Kennedy was more than embittered; he was in a rage. “I’m going back and tell the truth. I’m going home and tell the American people that that son of a bitch in the White House is going to kill their sons,” he told Harvey Klemmer over lunch on the day before he left London, as Klemmer recounted in the television interview made available for this book.
Arthur Krock, Kennedy’s faithful scribe, provided a detailed account of Kennedy’s blackmail plottings in his Memoirs:
On October 16 Kennedy sent a cablegram to the President insisting that he be allowed to come home.… That same day Kennedy telephoned … and said that if he did not get a favorable reply to his cablegram, he was coming home anyhow; … that he had written a full account of the facts to Edward Moore, his secretary in New York, with instructions to release the story to the press if the Ambassador were not back in New York by a certain date. A few hours after this conversation the cabled permission to return was received.

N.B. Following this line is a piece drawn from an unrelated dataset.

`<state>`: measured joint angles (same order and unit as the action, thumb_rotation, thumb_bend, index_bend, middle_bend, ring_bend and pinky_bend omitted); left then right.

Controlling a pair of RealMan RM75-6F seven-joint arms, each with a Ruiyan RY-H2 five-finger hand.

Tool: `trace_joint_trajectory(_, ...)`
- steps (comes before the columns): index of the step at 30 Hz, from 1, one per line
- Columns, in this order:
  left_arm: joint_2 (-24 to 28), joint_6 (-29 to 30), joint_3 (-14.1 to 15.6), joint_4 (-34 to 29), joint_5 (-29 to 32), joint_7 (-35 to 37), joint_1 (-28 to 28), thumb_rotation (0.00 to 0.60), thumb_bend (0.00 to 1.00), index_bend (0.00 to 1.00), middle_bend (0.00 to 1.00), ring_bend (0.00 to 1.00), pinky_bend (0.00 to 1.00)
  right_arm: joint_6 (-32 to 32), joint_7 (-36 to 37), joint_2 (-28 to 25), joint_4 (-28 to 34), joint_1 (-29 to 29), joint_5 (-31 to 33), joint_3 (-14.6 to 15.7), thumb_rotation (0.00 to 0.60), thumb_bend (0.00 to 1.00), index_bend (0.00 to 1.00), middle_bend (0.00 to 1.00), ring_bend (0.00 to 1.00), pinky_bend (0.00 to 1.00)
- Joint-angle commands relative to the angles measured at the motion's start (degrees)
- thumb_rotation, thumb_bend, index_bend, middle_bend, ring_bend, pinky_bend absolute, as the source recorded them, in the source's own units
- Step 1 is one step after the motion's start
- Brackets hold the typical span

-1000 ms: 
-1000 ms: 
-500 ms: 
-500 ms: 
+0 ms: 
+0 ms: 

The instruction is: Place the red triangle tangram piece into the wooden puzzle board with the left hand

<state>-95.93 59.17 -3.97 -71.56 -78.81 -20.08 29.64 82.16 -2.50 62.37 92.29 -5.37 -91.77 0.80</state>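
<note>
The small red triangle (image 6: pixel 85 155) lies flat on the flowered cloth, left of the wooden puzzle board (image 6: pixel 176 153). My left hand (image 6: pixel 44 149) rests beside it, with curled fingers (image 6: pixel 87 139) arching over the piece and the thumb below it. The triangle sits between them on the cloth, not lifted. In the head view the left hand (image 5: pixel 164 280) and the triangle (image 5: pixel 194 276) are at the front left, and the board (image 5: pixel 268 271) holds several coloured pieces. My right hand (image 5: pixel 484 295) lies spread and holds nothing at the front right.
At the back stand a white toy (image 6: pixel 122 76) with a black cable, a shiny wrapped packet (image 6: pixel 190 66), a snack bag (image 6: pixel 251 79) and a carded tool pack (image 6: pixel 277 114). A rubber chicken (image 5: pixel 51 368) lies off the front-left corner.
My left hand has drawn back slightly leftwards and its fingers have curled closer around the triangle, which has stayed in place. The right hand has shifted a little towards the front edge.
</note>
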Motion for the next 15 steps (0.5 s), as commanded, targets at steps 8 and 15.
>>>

Kennedy’s “full account” referred to the extensive exchange of cables between Roosevelt and Churchill that had been relayed through the American Embassy. Those secret cables had a secret history known to only a few in America and England in the spring of 1940. Kennedy had been shocked in May when a special unit of British counterintelligence staged a late-night raid on the apartment of Tyler Kent, an American Embassy code clerk, and uncovered a cache of more than 1,500 decoded diplomatic cables that Kent had taken home. Kennedy took the unusual step of immediately revoking Kent’s diplomatic immunity—State Department immunity has never been revoked since—and Kent was secretly tried and convicted in a London court. He spent the war years in an isolated British prison on the Isle of Wight.
Kennedy’s decisive action to keep Kent’s betrayal of his nation—as well as the Roosevelt-Churchill correspondence—from becoming public has been credited by historians as high-minded and exemplary. Had this not been done, Kent could have been tried in America; his documents would become part of the court record, triggering anger and resentment in the Congress and among the many Americans opposed to U.S. involvement in the war in Europe. The furor, the historian Michael Beschloss wrote in his Kennedy and Roosevelt: The Uneasy Alliance , published in 1980, “might have eliminated any chance of a third term for the president and made it nearly impossible for him to move public opinion so swiftly toward aid to the Allies.… [Kennedy] was unwilling to influence American policy at the cost of an act that seemed illegitimate and disloyal.”
Kennedy had much more to gain, however, by making private use of the Tyler Kent materials in his war against FDR. American Embassy files show that on May 20, 1940, the day of Kent’s arrest, Ambassador Kennedy arranged to ship a diplomatic pouch full of “personal mail and various packages” to Washington, in the care of a friend in the State Department. On May 23, three days after Kent’s arrest, Kennedy sought and received authorization from the State Department for Edward Moore, his exceedingly faithful personal assistant, to return to New York with Rose Kennedy and their retarded daughter, Rosemary. Moore left London on May 28 and never went back.